* _What is expected_
Please write out the entire listing below exactly, excluding its pictures.

* _Dataset content_
★ ★ ★ ★ ★ ★ ★
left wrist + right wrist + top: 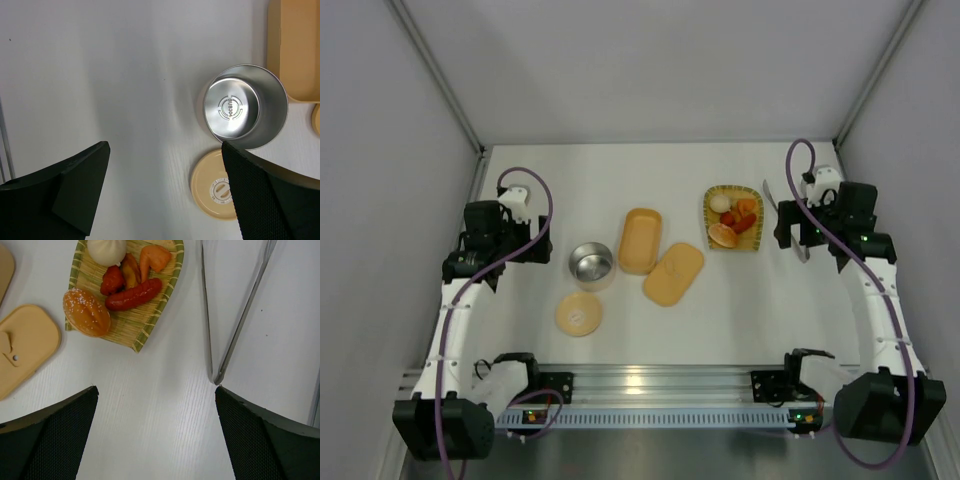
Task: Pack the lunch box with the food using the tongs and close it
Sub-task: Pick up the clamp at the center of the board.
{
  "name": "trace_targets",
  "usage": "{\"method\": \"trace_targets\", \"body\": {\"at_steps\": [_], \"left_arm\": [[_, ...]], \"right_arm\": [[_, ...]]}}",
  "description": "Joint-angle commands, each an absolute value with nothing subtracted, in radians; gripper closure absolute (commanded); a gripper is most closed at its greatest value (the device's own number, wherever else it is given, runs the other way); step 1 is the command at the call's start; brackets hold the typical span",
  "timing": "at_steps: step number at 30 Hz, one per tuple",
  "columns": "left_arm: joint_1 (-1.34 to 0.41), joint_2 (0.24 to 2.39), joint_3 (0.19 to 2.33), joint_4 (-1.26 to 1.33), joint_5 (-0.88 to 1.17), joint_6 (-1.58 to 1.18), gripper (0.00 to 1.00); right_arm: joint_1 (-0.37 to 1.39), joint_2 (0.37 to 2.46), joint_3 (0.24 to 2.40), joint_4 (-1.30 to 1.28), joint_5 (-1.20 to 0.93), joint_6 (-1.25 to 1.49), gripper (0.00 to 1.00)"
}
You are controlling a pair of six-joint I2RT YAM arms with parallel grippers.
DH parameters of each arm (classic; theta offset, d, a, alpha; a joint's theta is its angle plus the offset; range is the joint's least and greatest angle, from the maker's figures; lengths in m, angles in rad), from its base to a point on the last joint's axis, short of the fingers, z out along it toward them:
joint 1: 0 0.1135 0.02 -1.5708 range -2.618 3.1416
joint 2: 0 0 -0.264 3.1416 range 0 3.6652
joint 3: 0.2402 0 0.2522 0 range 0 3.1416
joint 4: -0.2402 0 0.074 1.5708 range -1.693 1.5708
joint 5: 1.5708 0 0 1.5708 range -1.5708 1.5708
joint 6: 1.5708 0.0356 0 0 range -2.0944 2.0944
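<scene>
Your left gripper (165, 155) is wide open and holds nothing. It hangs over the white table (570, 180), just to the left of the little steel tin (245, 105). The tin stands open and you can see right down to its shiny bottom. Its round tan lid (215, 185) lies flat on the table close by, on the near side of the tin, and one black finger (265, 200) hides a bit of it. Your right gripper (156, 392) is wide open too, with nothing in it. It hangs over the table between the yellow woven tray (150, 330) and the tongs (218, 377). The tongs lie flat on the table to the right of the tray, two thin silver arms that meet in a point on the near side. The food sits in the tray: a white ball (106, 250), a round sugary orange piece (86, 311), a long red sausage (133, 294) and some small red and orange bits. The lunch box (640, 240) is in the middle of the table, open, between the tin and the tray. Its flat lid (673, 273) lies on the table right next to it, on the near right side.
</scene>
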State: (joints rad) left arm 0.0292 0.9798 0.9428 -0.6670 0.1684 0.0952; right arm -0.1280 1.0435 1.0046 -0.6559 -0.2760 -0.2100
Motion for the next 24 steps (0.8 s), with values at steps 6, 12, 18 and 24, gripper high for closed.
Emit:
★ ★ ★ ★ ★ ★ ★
* _Exercise response_
left wrist + right wrist + top: 
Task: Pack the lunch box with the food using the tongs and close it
Sub-task: Pick up the clamp at the center of the board.
{
  "name": "trace_targets",
  "usage": "{\"method\": \"trace_targets\", \"body\": {\"at_steps\": [_], \"left_arm\": [[_, ...]], \"right_arm\": [[_, ...]]}}",
  "description": "Joint-angle commands, each an absolute value with nothing subtracted, in radians; gripper closure absolute (commanded); a gripper is most closed at its greatest value (the device's own number, wherever else it is given, runs the other way); step 1 is the command at the call's start; brackets hold the typical span",
  "timing": "at_steps: step number at 30 Hz, one per tuple",
  "columns": "left_arm: joint_1 (-1.34 to 0.41), joint_2 (0.24 to 2.39), joint_3 (0.19 to 2.33), joint_4 (-1.26 to 1.33), joint_5 (-0.88 to 1.17), joint_6 (-1.58 to 1.18), gripper (0.00 to 1.00); right_arm: joint_1 (-0.37 to 1.39), joint_2 (0.37 to 2.46), joint_3 (0.24 to 2.40), joint_4 (-1.30 to 1.28), joint_5 (-1.20 to 0.93), joint_6 (-1.25 to 1.49), gripper (0.00 to 1.00)"
}
You are controlling a pair of six-joint I2RT YAM arms with parallel grippers.
DH parameters of each arm (classic; theta offset, d, a, alpha; a joint's theta is its angle plus the offset; range is the joint's least and greatest angle, from the maker's figures; lengths in m, angles in rad), from its base to a point on the last joint's axis, short of the fingers, z out along it toward them:
joint 1: 0 0.1135 0.02 -1.5708 range -2.618 3.1416
joint 2: 0 0 -0.264 3.1416 range 0 3.6652
joint 3: 0.2402 0 0.2522 0 range 0 3.1416
joint 4: -0.2402 0 0.074 1.5708 range -1.693 1.5708
joint 5: 1.5708 0 0 1.5708 range -1.5708 1.5708
joint 6: 1.5708 0.0356 0 0 range -2.0944 2.0944
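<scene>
Your left gripper (165, 155) is wide open and holds nothing. It hangs over the white table (570, 180), just to the left of the little steel tin (245, 105). The tin stands open and you can see right down to its shiny bottom. Its round tan lid (215, 185) lies flat on the table close by, on the near side of the tin, and one black finger (265, 200) hides a bit of it. Your right gripper (156, 392) is wide open too, with nothing in it. It hangs over the table between the yellow woven tray (150, 330) and the tongs (218, 377). The tongs lie flat on the table to the right of the tray, two thin silver arms that meet in a point on the near side. The food sits in the tray: a white ball (106, 250), a round sugary orange piece (86, 311), a long red sausage (133, 294) and some small red and orange bits. The lunch box (640, 240) is in the middle of the table, open, between the tin and the tray. Its flat lid (673, 273) lies on the table right next to it, on the near right side.
</scene>
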State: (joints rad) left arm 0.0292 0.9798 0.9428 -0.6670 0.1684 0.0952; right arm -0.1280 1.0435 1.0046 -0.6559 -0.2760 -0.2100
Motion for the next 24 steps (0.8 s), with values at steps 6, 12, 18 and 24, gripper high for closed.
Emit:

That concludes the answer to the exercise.